The Andrew Benchmark
The Andrew Benchmark
- Goal: compare local and remote execution times to understand the
impact of scale and distribution: "To quantify the performance penalty due
to remote access."
- Dataset size: 70 files; 200 KB.
- Five Phases:
- MakeDir: Construct a target subtree.
- Copy: Copy each file into target subtree.
- ScanDir: Traverse hierarchy, obtaining stat information.

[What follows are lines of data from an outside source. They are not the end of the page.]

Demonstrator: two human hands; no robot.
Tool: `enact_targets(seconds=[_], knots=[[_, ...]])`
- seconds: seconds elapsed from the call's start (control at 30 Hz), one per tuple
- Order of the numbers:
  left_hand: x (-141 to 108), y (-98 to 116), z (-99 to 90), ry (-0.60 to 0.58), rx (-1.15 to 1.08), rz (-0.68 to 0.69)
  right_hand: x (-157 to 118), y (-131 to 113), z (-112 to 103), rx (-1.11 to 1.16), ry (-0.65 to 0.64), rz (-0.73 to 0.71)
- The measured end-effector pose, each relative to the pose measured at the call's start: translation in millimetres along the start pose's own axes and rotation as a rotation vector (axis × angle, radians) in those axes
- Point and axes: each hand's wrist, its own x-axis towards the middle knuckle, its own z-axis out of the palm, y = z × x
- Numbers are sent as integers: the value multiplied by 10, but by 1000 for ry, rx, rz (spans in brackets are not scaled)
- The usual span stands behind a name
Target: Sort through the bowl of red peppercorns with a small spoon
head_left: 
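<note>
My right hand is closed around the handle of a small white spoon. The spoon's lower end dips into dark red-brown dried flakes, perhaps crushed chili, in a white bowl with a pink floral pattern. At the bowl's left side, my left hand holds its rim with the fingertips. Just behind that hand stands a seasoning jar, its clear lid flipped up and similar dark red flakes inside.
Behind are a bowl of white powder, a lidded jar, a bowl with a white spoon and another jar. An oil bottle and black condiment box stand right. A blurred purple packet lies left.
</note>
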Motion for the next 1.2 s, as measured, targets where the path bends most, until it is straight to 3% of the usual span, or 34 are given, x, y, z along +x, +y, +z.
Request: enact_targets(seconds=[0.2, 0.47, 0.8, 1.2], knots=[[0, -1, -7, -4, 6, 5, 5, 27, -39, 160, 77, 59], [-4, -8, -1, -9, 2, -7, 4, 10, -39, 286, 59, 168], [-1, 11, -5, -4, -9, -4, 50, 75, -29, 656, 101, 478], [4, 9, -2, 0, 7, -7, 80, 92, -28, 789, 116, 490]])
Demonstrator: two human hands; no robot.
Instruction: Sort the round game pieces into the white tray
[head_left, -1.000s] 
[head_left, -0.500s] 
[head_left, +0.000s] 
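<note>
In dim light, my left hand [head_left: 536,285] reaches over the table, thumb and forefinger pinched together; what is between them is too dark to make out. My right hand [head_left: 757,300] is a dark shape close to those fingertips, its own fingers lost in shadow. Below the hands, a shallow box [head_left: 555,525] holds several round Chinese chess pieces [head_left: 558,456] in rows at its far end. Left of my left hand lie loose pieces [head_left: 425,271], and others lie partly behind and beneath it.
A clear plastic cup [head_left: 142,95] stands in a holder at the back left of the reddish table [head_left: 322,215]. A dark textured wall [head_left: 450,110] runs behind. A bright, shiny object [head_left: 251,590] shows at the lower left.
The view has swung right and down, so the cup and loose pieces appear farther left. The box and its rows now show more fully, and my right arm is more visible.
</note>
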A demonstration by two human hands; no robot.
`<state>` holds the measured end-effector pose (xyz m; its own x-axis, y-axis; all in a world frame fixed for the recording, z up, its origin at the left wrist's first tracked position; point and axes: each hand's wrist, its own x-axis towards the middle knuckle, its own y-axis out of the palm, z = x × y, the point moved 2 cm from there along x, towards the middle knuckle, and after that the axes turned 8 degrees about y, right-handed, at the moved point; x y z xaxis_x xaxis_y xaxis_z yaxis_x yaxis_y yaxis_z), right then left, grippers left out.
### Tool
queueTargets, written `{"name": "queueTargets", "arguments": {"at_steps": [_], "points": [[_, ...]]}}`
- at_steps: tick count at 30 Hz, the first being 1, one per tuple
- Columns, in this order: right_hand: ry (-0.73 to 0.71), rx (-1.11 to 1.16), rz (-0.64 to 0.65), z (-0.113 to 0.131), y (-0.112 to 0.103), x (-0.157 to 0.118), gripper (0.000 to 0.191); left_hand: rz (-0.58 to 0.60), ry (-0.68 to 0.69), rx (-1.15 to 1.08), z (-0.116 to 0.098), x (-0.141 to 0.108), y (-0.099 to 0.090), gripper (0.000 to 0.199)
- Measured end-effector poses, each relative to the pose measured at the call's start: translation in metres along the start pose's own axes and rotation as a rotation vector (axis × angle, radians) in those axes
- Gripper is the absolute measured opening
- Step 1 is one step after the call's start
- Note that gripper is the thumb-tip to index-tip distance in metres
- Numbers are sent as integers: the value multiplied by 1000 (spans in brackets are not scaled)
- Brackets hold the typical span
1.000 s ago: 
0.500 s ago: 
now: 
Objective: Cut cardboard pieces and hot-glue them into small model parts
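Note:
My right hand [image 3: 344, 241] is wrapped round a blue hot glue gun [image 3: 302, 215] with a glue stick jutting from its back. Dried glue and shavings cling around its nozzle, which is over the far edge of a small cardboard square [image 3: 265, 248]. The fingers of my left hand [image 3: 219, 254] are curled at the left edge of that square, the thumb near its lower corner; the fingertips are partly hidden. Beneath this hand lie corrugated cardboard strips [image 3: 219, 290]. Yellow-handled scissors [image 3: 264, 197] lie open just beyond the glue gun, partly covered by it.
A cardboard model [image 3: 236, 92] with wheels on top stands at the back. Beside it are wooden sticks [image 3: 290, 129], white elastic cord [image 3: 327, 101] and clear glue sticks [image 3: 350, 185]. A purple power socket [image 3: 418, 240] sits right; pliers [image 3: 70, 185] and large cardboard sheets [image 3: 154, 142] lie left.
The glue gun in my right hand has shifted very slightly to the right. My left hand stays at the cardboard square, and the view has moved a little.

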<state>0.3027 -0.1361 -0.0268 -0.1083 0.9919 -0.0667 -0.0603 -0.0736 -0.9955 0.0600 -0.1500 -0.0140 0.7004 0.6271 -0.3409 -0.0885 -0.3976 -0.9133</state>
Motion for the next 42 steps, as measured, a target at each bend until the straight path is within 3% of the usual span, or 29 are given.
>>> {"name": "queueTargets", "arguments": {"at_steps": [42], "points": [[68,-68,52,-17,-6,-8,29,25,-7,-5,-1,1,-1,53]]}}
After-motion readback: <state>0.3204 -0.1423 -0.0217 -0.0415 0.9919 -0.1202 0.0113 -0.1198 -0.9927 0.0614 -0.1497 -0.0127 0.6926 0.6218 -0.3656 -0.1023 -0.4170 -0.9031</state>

- ReadAll: Read every byte.
- Make: Compile and link the application.
- Results of Benchmark
- Shared tree 70% slower than local tree.
- TestAuth saturated at about 5 load units.
- CPU utilization was peaking above 75% on servers.
- Conclusion: overall architecture is OK, but implementation could use
some work.
- Use Benchmark results to motivate VICE-I to VICE-II redesign.
Major Changes
- Cache Management: callbacks. (have them define callbacks)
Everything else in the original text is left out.